TDR-005: Fact Retrieval Service Has Dead Metrics, Read/Write Coupling, and Redundant Wrapping¶
Description¶
apps/backend/swisper/services/fact_retrieval.py is the load-bearing read path for user facts (used by RecallTool, the planner, and the proposed voice-v3 ear-side memory tool). Reviewing it surfaced several smells worth a focused cleanup pass before we put it on the per-turn voice latency budget.

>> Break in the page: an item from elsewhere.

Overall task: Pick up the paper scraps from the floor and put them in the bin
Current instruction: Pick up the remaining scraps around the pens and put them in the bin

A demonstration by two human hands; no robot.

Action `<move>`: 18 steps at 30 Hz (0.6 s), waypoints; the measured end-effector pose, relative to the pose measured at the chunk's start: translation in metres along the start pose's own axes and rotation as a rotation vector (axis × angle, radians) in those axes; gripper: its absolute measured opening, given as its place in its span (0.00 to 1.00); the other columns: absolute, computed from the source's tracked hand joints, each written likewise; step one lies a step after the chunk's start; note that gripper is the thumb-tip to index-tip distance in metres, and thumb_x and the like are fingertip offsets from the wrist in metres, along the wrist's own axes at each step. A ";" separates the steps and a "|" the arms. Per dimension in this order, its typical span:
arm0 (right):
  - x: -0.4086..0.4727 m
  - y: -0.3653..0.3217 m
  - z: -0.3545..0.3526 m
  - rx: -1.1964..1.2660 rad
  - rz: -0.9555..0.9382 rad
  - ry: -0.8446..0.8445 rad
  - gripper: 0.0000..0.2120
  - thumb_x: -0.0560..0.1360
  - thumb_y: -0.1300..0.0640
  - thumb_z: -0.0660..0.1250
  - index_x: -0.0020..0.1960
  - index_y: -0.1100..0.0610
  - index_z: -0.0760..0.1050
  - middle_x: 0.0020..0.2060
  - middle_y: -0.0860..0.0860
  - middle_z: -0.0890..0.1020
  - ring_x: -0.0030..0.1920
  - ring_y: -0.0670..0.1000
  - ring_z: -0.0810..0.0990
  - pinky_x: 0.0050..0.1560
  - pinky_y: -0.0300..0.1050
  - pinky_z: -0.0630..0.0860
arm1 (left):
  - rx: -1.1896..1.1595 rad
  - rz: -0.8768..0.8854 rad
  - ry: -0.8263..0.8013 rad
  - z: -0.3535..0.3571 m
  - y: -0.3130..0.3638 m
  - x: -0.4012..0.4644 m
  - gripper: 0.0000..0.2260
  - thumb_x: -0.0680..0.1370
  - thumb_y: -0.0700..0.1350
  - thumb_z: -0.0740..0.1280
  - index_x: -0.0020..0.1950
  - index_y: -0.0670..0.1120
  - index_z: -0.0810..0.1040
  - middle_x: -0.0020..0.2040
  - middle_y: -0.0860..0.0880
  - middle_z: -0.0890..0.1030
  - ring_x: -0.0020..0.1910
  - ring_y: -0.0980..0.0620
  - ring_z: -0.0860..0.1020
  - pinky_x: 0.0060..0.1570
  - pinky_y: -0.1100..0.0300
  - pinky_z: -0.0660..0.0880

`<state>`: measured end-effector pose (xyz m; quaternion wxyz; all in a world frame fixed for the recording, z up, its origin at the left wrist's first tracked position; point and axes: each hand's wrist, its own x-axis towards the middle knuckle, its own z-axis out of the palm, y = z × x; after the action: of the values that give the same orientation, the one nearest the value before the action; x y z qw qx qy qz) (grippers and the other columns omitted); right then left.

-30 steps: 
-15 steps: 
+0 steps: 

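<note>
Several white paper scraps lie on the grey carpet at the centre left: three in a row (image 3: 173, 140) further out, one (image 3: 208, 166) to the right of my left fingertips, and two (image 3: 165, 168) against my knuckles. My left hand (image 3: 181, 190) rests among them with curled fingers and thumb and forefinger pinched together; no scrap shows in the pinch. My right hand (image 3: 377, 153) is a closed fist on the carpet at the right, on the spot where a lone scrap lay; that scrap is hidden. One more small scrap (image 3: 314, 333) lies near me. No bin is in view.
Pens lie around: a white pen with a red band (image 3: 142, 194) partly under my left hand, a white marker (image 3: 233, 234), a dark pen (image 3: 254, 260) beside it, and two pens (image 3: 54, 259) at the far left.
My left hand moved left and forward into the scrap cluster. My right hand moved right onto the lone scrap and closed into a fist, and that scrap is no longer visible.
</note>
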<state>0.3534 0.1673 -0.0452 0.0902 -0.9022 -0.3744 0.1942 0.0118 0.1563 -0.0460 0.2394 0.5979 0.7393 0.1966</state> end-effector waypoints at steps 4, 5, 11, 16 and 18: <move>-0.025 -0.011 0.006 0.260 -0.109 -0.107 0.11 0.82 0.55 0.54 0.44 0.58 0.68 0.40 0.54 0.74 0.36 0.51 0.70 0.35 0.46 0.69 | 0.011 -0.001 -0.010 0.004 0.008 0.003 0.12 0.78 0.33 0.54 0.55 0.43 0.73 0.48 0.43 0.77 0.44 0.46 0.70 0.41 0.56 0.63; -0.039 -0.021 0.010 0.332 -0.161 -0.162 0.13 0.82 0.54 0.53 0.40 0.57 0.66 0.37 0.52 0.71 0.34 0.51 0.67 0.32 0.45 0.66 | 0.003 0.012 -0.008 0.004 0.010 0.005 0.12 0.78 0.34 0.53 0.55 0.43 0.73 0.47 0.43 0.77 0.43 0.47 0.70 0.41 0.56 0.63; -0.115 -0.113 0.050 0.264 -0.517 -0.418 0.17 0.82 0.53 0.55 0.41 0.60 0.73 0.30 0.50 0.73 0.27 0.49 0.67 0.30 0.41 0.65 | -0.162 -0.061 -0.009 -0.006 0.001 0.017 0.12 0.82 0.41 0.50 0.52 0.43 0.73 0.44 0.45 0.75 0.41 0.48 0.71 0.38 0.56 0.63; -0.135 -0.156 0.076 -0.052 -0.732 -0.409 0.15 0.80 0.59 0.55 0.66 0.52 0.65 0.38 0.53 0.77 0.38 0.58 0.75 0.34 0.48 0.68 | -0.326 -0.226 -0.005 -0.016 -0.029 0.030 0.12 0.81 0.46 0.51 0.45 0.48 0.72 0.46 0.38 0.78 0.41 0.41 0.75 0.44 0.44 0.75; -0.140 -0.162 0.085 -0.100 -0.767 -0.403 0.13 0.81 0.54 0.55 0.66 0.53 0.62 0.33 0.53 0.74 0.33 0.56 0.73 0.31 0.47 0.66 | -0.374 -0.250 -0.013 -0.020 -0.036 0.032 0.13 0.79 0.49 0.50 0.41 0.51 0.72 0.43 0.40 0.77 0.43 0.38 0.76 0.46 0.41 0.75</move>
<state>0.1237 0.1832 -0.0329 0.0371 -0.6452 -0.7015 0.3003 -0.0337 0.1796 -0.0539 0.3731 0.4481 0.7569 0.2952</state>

Issues observed in retrieve_relevant_facts_cached and its neighbours:
-
Prometheus metrics with no Prometheus.
facts_retrieved_total,fact_relevance_score_distribution,fact_retrieval_duration_seconds, andfact_fallback_queries_totalare imported and incremented on every call. The platform does not run a Prometheus scraper today — these are dead-cost noop counters with import overhead. -
Read function commits the DB session. Lines ~309-316 bump
last_used_atand calldb.commit()from inside what looks like a pure read. This silently autonomously commits any other pending work in the caller's request-scoped session. On the error path, lines ~320-321 / ~347-348 also calldb.rollback(). A retrieval call should not own the caller's transaction lifecycle. -
Redundant wrapper.
retrieve_relevant_facts(lines 123-174) is a thin pass-through that just callsretrieve_relevant_facts_cachedwith the same arguments. Two public methods with identical semantics is a maintenance trap — callers can't tell if there's a difference. -
Threshold default mismatch. The function default is
relevance_threshold=0.7(strict). RecallTool overrides to0.3(permissive) every call. The "right" default isn't obvious without data — currently it depends on which entry point the caller used. Should be one value, chosen by measurement, baked in. -
Two cache layers, mismatched TTLs. Embedding cache is 5-minute TTL (line ~383); fact-result cache is 1-hour (line ~334). A user repeating the same question 6 minutes later re-embeds but reuses fact-result cache (different cache key paths). The TTL mismatch creates non-obvious behaviour without an obvious benefit.
-
Fallback query fires automatically. If primary returns empty, lines ~244-256 immediately retry with a lower threshold. That's two pgvector round-trips for empty results. A single relaxed-threshold query, or trusting the caller's threshold, would be simpler.
-
Reranker feature flag via env var with cache mismatch risk.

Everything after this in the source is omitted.